> [The task]: The whole listing is to be reproduced exactly as given.
--------
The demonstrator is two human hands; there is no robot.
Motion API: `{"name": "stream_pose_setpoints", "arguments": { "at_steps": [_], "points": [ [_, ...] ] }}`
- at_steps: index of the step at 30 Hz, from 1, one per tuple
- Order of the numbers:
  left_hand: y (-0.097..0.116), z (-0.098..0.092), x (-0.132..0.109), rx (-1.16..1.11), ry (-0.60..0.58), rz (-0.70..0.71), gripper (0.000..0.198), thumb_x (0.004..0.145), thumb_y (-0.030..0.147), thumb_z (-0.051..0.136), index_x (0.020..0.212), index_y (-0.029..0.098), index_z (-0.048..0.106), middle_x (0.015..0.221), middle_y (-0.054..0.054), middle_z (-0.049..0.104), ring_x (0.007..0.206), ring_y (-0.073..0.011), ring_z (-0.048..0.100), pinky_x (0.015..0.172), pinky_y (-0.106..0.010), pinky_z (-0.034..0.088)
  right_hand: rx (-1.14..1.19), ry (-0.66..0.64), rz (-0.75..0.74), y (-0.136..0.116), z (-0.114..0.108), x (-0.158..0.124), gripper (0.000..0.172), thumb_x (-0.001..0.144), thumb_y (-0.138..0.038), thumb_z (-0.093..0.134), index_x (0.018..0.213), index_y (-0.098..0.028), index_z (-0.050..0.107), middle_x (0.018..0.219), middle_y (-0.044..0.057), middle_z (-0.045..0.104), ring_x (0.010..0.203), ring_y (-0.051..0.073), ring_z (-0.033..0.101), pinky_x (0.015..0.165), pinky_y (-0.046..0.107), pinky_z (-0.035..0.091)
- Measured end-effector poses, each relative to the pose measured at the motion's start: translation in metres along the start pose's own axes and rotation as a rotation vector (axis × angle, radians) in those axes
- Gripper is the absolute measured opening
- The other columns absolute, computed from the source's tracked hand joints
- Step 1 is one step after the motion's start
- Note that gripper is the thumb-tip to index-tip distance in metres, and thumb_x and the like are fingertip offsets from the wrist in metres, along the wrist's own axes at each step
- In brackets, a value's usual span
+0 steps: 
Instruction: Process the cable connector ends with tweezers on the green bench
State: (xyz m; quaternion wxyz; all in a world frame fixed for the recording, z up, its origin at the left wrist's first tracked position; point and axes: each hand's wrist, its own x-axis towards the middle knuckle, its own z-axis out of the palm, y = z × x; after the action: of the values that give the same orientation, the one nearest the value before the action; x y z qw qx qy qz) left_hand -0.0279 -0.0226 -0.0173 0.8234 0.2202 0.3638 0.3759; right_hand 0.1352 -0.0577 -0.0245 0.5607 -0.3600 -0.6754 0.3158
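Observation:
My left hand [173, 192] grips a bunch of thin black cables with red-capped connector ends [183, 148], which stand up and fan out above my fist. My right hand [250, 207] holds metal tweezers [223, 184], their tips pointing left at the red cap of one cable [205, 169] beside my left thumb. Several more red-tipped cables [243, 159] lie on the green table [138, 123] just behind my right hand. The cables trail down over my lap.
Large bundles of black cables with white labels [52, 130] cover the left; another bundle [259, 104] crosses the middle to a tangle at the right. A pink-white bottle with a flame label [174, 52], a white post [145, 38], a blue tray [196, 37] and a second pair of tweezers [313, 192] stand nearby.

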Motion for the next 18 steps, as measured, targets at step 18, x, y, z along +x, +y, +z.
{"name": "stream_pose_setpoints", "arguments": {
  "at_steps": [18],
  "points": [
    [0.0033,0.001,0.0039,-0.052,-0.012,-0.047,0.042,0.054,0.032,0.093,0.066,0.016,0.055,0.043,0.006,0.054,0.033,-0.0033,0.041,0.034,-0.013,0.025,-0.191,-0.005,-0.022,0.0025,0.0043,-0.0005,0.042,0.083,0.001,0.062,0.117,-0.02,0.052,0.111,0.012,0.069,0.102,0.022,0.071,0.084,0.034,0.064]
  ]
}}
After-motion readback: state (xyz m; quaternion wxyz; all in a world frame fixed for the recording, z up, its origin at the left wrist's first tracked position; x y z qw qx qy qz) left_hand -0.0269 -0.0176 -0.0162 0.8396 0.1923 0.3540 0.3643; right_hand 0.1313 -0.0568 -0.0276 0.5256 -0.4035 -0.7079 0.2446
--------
> [Answer for the task]:
The demonstrator is two human hands; there is no robot.
Motion API: `{"name": "stream_pose_setpoints", "arguments": { "at_steps": [_], "points": [ [_, ...] ] }}`
- at_steps: index of the step at 30 Hz, from 1, one per tuple
- Order of the numbers:
  left_hand: y (-0.097..0.116), z (-0.098..0.092), x (-0.132..0.109), rx (-1.16..1.11), ry (-0.60..0.58), rz (-0.70..0.71), gripper (0.000..0.198), thumb_x (0.004..0.145), thumb_y (-0.030..0.147), thumb_z (-0.051..0.136), index_x (0.020..0.212), index_y (-0.029..0.098), index_z (-0.048..0.106), middle_x (0.015..0.221), middle_y (-0.054..0.054), middle_z (-0.049..0.104), ring_x (0.007..0.206), ring_y (-0.073..0.011), ring_z (-0.048..0.100), pinky_x (0.015..0.172), pinky_y (-0.106..0.010), pinky_z (-0.034..0.088)
  right_hand: rx (-1.14..1.19), ry (-0.66..0.64), rz (-0.75..0.74), y (-0.136..0.116), z (-0.114..0.108), x (-0.158..0.124), gripper (0.000..0.172), thumb_x (-0.001..0.144), thumb_y (-0.138..0.038), thumb_z (-0.093..0.134), index_x (0.018..0.213), index_y (-0.098..0.028), index_z (-0.050..0.107), middle_x (0.018..0.219), middle_y (-0.044..0.057), middle_z (-0.045..0.104), ring_x (0.010..0.203), ring_y (-0.051..0.073), ring_z (-0.033..0.101), pinky_x (0.015..0.165), pinky_y (-0.046..0.107), pinky_z (-0.035..0.091)
- Measured end-effector poses, each relative to the pose measured at the motion's start: translation in metres along the start pose's own axes and rotation as a rotation vector (axis × angle, radians) in those axes
- Gripper is the absolute measured opening
- The other columns absolute, computed from the source's tracked hand joints
- Step 1 is one step after the motion's start
- Note that gripper is the thumb-tip to index-tip distance in metres, and thumb_x and the like are fingertip offsets from the wrist in metres, along the wrist's own axes at each step
- In brackets, a value's usual span
+0 steps: 
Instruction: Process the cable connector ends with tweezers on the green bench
State: (xyz m; quaternion wxyz; all in a world frame fixed for the recording, z up, its origin at the left wrist's first tracked position; point and axes: each hand's wrist, its own x-axis towards the middle knuckle, its own z-axis out of the palm, y = z × x; after the action: of the values that give the same orientation, the one nearest the value before the action; x y z qw qx qy qz) left_hand -0.0279 -0.0226 -0.0173 0.8234 0.2202 0.3638 0.3759; right_hand 0.1352 -0.0577 -0.0245 0.5607 -0.3600 -0.6754 0.3158
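Observation:
My left hand [173, 192] grips a bunch of thin black cables with red-capped connector ends [183, 148], which stand up and fan out above my fist. My right hand [250, 207] holds metal tweezers [223, 184], their tips pointing left at the red cap of one cable [205, 169] beside my left thumb. Several more red-tipped cables [243, 159] lie on the green table [138, 123] just behind my right hand. The cables trail down over my lap.
Large bundles of black cables with white labels [52, 130] cover the left; another bundle [259, 104] crosses the middle to a tangle at the right. A pink-white bottle with a flame label [174, 52], a white post [145, 38], a blue tray [196, 37] and a second pair of tweezers [313, 192] stand nearby.
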
Motion for the next 18 steps, as measured, targets at step 18, x, y, z along +x, +y, +z.
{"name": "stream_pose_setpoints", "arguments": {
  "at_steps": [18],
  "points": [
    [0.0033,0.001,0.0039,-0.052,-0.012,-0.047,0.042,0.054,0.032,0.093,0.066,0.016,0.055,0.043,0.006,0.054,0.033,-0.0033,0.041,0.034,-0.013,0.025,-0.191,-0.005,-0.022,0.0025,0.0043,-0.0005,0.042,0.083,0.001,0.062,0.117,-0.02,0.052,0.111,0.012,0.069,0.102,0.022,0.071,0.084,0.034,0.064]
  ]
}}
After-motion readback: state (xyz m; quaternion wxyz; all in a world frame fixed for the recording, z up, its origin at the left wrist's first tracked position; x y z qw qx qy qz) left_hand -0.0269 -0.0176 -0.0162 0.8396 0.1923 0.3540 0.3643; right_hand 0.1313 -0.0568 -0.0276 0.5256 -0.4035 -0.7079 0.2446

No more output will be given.